Professional Bull Riding Analysis
Motivation
The Touring Pro Division (TPD) of the Professional Bull Riding League (PBR) is a dynamic and thrilling level of competition that serves as an essential proving ground for riders aiming to enhance their skills and gain valuable experience. Known for its non-stop excitement, the Touring Pro Division keeps the spirit of bull riding alive, offering an adrenaline-charged journey through the sport where aspiring champions can shape their dreams and hone their talents. It is described as an electrifying landscape where the future stars of bull riding emerge, highlighting its significance as a critical stepping stone for athletes on their path to higher levels of professional bull riding competition
Data Preparation
init-bullriders_n_bulls_pbr_tpd_2023.qmd
About the data
A data frame for 38 riders from the 2023 season of the Professional Bull Riding (PBR) league, for the Touring Pro Division. These data frames hold the stats for the riders and the bulls they ride. The data was scraped from the PBR website. For the rider data set, there are 357 riders with 16 variables, however, not all of the riders points meaning they would not hold a lot of significance in data and may skew the results. The bull data set has 50 bulls with 11 variables on their scoring statistics.

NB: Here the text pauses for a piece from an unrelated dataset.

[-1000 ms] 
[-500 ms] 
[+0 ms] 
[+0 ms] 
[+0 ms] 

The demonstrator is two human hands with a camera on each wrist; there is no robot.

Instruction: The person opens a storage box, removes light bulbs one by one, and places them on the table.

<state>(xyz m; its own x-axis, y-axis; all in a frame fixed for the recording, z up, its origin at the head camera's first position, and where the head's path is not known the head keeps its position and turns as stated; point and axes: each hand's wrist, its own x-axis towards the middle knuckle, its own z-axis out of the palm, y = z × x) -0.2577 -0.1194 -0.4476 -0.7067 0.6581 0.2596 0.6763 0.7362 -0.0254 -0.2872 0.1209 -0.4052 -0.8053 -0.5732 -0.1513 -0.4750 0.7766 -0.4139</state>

Riders Data: Variable Descriptions
Variable | Description |
---|---|
Rider |
Name of the pro bull rider |
Points |
Total points earned by the bull rider |
Points Back |
Difference in points between the rider and the leader |
Events |
Number of events participated in by the rider |
Outs |
Number of times the rider was scheduled to ride |
Rides |
Number of successful rides by the rider |
Buckoffs |
Number of unsuccessful rides by the rider |
prop.Ridden |
Percent of successful rides |
Avg Ride Score |
Average score for successful rides by the rider |
Highest RideScore |
Highest score achieved by the rider in a single ride |
Avg Buckoff Time |
Average time spent on bulls that the rider failed to ride |
Round Wins |
Number of round wins achieved by the rider |
Event Wins |
Number of event wins achieved by the rider |
ReRides Taken |
Number of re-rides taken by the rider |
Earnings |
Total earnings of the rider from bull riding events |
90Pt Rides |
Number of rides scoring 90 points or above |
Download data: BullRiders_PBR_TPD_2023.csv
Bull’s Data: Variable Descriptions
Variable | Description |
---|---|
Bull |
Name of the bull |
World Champ Avg Score |
Average score of the bull at world championship events |
Events |
Number of events the bull participated in |
Ridden |
Number of times the bull was successfully ridden |
Outs |
Number of times the bull was scheduled to be ridden |
Rides |
Number of successful rides on the bull |
Buckoffs |
Number of unsuccessful rides on the bull |
Avg BullScore |
Average score for successful rides on the bull |
Highest BullScore |
Highest score achieved by a rider on this bull |
Avg Buckoff Time |
Average time a rider spends on the bull before bucking off |
45Pt Rides |
Number of rides scoring 45 points or above on this bull |
Download data: Bulls_PBR_TPD_2023.csv
Questions
1.
What are the most significant predictors of a bull rider’s final points?
2.
What is the stronger model for predicting PBR’s final points?
3.
Are there any outliers or a potential influential point? How would we handle these point(s)?
4.
If we want to create a new variable in the PBR dataset, how would we do that?